5.Reconstructing Biomedicine across the Taiwan Straits

This chapter explores how the National Defense Medical Center (NDMC) thrived in Taiwan despite overwhelming odds it faced in its early days. Established by Lim in Shanghai in 1946, it encountered an immediate existential threat when its primary source of funding from the Chinese diaspora and American aid organizations shriveled. Lim merged rival Chinese medical institutions into the NDMC, commandeered postwar Japanese resources, and flew to the United States to seek donors and allies. As the only medical center to move to Taiwan with the KMT in 1949, the NDMC faced an uncertain future on the island. In the mid-1950s, its personnel developed a Cold War vision of NDMC as a center for training anticommunist Overseas Chinese students. This vision persuaded the US government to financially support the NDMC in the mid-1950s.

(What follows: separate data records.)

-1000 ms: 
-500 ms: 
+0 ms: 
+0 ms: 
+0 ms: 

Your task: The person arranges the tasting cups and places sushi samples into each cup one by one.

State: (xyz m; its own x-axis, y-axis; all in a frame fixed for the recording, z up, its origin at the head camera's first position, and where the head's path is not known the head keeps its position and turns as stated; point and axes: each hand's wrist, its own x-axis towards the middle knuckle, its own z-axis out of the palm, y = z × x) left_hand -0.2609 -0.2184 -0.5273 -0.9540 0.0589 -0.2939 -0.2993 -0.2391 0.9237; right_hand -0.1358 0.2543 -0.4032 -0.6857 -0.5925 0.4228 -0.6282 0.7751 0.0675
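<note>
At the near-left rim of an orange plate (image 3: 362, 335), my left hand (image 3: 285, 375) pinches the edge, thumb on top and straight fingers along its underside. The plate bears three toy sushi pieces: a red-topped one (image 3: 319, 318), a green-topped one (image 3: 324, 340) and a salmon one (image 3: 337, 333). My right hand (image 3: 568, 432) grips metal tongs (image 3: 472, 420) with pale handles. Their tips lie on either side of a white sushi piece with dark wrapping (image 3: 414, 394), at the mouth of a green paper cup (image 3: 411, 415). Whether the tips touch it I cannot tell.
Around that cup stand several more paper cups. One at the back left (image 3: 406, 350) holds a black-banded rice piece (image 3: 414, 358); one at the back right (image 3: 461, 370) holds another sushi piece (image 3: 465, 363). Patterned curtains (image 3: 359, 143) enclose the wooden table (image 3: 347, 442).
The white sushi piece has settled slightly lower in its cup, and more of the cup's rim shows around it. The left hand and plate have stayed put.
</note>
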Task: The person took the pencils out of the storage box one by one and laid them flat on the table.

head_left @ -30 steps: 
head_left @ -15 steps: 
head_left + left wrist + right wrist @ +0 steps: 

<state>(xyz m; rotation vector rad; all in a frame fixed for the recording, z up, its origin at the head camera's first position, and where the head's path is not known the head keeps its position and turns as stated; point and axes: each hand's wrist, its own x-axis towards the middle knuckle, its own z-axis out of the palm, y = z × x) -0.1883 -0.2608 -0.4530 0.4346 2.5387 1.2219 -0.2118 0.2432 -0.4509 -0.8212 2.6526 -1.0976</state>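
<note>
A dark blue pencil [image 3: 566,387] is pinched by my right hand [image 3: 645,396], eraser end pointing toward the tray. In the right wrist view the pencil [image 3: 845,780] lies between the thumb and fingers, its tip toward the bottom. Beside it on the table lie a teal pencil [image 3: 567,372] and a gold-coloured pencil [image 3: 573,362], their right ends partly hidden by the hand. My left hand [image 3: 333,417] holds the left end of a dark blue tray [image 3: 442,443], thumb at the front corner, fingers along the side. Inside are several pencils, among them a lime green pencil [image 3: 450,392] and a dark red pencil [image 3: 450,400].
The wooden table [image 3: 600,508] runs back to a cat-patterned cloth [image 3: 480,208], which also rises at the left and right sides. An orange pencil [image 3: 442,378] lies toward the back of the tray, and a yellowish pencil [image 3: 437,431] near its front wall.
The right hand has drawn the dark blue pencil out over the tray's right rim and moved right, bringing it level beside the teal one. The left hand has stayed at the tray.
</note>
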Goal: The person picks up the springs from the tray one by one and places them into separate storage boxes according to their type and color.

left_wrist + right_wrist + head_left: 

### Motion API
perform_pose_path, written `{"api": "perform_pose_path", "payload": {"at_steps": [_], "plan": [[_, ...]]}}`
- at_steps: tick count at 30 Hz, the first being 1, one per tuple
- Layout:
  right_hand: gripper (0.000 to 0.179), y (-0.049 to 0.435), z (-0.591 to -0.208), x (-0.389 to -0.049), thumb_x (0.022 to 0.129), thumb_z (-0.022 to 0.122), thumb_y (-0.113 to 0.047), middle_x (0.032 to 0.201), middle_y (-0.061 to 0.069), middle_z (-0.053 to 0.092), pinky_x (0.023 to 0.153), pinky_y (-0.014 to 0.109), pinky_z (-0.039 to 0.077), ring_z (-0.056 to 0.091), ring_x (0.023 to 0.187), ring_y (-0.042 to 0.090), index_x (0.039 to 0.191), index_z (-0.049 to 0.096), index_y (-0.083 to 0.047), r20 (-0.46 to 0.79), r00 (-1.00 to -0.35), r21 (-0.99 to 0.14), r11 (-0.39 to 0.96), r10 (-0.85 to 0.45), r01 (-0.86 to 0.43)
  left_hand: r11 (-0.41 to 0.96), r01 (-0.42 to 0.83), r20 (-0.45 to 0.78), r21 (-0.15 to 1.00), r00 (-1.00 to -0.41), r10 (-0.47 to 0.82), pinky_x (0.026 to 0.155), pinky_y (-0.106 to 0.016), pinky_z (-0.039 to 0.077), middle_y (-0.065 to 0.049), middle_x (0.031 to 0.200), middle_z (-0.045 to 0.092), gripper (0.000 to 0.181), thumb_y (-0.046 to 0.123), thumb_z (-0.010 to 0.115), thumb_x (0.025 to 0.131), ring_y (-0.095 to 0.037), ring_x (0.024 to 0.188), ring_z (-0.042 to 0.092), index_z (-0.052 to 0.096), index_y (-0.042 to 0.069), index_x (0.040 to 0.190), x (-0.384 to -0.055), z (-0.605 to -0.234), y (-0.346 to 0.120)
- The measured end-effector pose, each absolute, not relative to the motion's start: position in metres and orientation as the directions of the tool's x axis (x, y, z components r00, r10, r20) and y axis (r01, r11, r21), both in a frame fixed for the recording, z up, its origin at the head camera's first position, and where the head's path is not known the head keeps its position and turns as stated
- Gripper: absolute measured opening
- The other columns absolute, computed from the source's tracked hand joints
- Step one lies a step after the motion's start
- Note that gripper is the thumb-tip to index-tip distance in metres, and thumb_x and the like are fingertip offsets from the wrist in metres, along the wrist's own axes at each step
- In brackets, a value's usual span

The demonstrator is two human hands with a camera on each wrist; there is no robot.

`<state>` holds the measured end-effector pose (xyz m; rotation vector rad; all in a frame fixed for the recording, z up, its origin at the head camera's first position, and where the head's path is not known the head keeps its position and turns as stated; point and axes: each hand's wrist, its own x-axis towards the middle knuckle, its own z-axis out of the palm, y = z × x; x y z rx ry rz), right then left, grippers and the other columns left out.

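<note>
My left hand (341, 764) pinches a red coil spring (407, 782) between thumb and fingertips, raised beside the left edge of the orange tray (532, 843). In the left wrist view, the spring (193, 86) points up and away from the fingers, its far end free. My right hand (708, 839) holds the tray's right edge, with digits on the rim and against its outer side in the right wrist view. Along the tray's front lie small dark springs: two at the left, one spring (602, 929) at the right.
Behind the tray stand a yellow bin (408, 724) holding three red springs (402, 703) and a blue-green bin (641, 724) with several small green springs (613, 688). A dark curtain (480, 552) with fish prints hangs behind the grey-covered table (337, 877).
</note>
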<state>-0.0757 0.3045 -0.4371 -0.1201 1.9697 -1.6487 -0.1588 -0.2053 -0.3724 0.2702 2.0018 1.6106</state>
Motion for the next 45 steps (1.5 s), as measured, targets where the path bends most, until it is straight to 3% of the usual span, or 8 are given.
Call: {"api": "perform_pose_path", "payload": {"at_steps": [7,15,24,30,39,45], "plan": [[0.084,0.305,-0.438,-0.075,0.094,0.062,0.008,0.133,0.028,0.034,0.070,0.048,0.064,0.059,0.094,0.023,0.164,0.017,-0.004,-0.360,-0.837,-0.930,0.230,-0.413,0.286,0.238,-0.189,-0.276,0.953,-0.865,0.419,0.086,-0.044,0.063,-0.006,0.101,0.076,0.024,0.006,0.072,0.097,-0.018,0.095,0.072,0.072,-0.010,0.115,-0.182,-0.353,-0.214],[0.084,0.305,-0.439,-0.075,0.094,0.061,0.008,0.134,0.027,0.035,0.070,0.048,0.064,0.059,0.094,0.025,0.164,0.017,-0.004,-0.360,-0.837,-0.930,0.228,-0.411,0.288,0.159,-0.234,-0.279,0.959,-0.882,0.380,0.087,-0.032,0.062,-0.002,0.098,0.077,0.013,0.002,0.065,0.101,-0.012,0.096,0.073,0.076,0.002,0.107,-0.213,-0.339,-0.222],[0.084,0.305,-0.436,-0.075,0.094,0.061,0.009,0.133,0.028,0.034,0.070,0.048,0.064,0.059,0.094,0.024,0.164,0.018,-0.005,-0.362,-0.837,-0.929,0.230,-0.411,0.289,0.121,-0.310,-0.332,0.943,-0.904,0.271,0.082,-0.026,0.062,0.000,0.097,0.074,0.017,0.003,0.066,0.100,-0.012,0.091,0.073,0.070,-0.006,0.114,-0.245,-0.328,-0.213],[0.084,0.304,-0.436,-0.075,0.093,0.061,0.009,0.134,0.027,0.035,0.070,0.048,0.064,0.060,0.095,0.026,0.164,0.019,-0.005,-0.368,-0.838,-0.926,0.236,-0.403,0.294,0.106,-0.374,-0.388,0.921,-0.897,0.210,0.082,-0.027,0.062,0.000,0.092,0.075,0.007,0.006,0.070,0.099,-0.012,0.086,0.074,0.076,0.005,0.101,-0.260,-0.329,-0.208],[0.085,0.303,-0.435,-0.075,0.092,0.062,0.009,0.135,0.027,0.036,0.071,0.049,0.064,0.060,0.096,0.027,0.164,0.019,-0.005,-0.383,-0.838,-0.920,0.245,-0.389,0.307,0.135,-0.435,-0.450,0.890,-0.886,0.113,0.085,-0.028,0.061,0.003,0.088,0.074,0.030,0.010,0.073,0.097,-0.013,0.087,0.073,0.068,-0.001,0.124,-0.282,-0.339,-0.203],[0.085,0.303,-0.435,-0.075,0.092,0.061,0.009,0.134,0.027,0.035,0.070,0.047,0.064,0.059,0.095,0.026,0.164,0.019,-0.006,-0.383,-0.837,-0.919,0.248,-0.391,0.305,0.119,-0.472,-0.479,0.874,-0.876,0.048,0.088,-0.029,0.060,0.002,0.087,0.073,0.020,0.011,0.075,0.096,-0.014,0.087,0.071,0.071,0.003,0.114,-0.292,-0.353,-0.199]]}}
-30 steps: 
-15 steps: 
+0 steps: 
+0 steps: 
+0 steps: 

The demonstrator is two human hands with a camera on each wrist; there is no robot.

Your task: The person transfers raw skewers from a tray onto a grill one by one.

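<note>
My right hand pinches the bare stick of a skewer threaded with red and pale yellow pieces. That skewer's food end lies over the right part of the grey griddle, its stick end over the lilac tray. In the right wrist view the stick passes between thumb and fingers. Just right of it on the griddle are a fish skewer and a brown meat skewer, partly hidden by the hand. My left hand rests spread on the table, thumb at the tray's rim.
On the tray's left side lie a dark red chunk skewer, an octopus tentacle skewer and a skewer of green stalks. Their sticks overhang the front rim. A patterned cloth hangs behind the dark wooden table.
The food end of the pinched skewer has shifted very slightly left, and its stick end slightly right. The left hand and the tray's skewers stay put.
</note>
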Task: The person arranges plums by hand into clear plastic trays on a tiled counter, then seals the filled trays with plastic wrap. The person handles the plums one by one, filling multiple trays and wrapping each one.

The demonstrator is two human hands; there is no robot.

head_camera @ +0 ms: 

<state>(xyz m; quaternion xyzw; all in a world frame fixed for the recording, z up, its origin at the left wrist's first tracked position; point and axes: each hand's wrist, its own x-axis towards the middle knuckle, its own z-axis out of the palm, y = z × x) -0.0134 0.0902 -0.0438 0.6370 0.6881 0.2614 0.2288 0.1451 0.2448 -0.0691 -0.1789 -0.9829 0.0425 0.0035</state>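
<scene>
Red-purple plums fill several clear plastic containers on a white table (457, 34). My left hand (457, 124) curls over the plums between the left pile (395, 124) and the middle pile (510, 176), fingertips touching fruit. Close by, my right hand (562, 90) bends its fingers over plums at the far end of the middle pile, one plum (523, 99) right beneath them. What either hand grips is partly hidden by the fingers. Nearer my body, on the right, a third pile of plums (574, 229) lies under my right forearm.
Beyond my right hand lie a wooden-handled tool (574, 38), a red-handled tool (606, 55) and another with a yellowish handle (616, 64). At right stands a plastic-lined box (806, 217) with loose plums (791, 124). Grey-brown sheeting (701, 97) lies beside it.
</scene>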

The center grew to become one of the three leading medical colleges on the island today.

Concluding Chapter: Legacies of Wartime Medicine

This chapter examines the legacies of the Overseas Chinese style of biomedicine in postwar China and Taiwan. Lim Boon Keng's Xiamen University reemerged as a powerhouse for scientific research after the Cultural Revolution. Robert Lim's wartime advocacy for state medicine and postwar reconstruction of the NDMC contributed personnel and ideas to the successful development in the Republic of China (Taiwan) of a national health insurance model of universal health care. In the People's Republic of China, the government struggled to maintain the integrity of biomedical research, training, and institutions as it disseminated biomedical practices to a large rural population in a wartime-like environment, similar to the conundrum faced by Lim and his colleagues. In contrast to Lim's postwar emphasis on professional biomedical education, the PRC emphasized the values of political loyalty, accelerated medical training programs, and the integration of biomedicine and traditional Chinese medicine in training physicians.